### Aim of the task
Will you quote all of the entries, word for word?

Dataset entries
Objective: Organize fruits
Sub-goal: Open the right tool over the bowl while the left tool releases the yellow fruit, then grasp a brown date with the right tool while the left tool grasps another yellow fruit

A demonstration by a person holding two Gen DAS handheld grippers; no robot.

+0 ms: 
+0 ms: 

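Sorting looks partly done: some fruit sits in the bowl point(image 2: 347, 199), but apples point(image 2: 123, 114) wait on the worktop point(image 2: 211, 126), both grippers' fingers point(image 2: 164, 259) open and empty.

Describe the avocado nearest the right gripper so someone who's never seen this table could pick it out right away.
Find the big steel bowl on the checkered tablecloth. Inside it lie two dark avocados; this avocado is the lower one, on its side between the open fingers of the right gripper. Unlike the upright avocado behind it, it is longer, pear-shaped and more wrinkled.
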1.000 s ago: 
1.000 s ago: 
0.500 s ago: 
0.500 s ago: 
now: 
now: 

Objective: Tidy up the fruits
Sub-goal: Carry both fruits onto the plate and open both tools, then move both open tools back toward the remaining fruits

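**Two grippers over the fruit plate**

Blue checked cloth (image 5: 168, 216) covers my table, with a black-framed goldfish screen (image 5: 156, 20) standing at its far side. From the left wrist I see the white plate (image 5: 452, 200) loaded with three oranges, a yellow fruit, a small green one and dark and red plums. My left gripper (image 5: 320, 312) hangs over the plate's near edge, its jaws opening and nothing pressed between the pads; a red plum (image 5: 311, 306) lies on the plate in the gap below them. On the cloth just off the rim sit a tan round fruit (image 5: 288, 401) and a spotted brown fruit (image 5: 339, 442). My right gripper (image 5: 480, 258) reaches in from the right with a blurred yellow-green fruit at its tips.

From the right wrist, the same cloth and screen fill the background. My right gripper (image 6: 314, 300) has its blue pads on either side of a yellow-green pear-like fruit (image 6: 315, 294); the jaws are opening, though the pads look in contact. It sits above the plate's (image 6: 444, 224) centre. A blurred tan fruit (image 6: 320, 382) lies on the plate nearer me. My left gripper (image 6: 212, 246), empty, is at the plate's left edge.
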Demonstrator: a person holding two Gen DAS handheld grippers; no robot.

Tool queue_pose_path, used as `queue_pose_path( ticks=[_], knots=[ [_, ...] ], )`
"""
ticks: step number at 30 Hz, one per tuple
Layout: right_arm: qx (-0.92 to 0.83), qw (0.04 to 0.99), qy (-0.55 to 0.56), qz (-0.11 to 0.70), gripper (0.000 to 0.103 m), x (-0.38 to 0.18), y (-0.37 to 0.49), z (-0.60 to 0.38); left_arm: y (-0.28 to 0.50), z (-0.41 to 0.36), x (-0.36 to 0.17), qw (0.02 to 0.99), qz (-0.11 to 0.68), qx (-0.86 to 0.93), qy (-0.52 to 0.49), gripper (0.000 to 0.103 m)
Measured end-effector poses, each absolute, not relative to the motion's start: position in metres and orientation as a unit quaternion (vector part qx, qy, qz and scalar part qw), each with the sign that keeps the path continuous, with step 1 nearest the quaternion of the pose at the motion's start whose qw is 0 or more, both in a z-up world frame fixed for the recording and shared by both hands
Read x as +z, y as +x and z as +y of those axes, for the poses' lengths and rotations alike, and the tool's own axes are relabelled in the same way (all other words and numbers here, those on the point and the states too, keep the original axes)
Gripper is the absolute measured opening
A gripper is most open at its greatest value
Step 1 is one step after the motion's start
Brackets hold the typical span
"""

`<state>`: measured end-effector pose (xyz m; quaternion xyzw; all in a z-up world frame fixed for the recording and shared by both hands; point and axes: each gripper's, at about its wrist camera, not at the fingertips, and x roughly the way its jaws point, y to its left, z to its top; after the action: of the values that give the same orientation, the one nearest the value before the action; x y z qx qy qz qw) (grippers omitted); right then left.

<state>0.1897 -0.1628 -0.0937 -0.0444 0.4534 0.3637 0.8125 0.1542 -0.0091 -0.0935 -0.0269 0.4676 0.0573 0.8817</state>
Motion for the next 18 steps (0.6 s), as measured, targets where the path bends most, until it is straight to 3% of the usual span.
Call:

### Your solution
Objective: Organize fruits
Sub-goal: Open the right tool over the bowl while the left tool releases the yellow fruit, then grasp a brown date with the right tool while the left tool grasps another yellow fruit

A demonstration by a person holding two Gen DAS handheld grippers; no robot.

+0 ms: 
+0 ms: 

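Sorting looks partly done: some fruit sits in the bowl point(image 2: 347, 199), but apples point(image 2: 123, 114) wait on the worktop point(image 2: 211, 126), both grippers' fingers point(image 2: 164, 259) open and empty.

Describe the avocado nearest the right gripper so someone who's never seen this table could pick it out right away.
Find the big steel bowl on the checkered tablecloth. Inside it lie two dark avocados; this avocado is the lower one, on its side between the open fingers of the right gripper. Unlike the upright avocado behind it, it is longer, pear-shaped and more wrinkled.
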1.000 s ago: 
1.000 s ago: 
0.500 s ago: 
0.500 s ago: 
now: 
now: 

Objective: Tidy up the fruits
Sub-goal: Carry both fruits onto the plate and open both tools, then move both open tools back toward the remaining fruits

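**Two grippers over the fruit plate**

Blue checked cloth (image 5: 168, 216) covers my table, with a black-framed goldfish screen (image 5: 156, 20) standing at its far side. From the left wrist I see the white plate (image 5: 452, 200) loaded with three oranges, a yellow fruit, a small green one and dark and red plums. My left gripper (image 5: 320, 312) hangs over the plate's near edge, its jaws opening and nothing pressed between the pads; a red plum (image 5: 311, 306) lies on the plate in the gap below them. On the cloth just off the rim sit a tan round fruit (image 5: 288, 401) and a spotted brown fruit (image 5: 339, 442). My right gripper (image 5: 480, 258) reaches in from the right with a blurred yellow-green fruit at its tips.

From the right wrist, the same cloth and screen fill the background. My right gripper (image 6: 314, 300) has its blue pads on either side of a yellow-green pear-like fruit (image 6: 315, 294); the jaws are opening, though the pads look in contact. It sits above the plate's (image 6: 444, 224) centre. A blurred tan fruit (image 6: 320, 382) lies on the plate nearer me. My left gripper (image 6: 212, 246), empty, is at the plate's left edge.
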Demonstrator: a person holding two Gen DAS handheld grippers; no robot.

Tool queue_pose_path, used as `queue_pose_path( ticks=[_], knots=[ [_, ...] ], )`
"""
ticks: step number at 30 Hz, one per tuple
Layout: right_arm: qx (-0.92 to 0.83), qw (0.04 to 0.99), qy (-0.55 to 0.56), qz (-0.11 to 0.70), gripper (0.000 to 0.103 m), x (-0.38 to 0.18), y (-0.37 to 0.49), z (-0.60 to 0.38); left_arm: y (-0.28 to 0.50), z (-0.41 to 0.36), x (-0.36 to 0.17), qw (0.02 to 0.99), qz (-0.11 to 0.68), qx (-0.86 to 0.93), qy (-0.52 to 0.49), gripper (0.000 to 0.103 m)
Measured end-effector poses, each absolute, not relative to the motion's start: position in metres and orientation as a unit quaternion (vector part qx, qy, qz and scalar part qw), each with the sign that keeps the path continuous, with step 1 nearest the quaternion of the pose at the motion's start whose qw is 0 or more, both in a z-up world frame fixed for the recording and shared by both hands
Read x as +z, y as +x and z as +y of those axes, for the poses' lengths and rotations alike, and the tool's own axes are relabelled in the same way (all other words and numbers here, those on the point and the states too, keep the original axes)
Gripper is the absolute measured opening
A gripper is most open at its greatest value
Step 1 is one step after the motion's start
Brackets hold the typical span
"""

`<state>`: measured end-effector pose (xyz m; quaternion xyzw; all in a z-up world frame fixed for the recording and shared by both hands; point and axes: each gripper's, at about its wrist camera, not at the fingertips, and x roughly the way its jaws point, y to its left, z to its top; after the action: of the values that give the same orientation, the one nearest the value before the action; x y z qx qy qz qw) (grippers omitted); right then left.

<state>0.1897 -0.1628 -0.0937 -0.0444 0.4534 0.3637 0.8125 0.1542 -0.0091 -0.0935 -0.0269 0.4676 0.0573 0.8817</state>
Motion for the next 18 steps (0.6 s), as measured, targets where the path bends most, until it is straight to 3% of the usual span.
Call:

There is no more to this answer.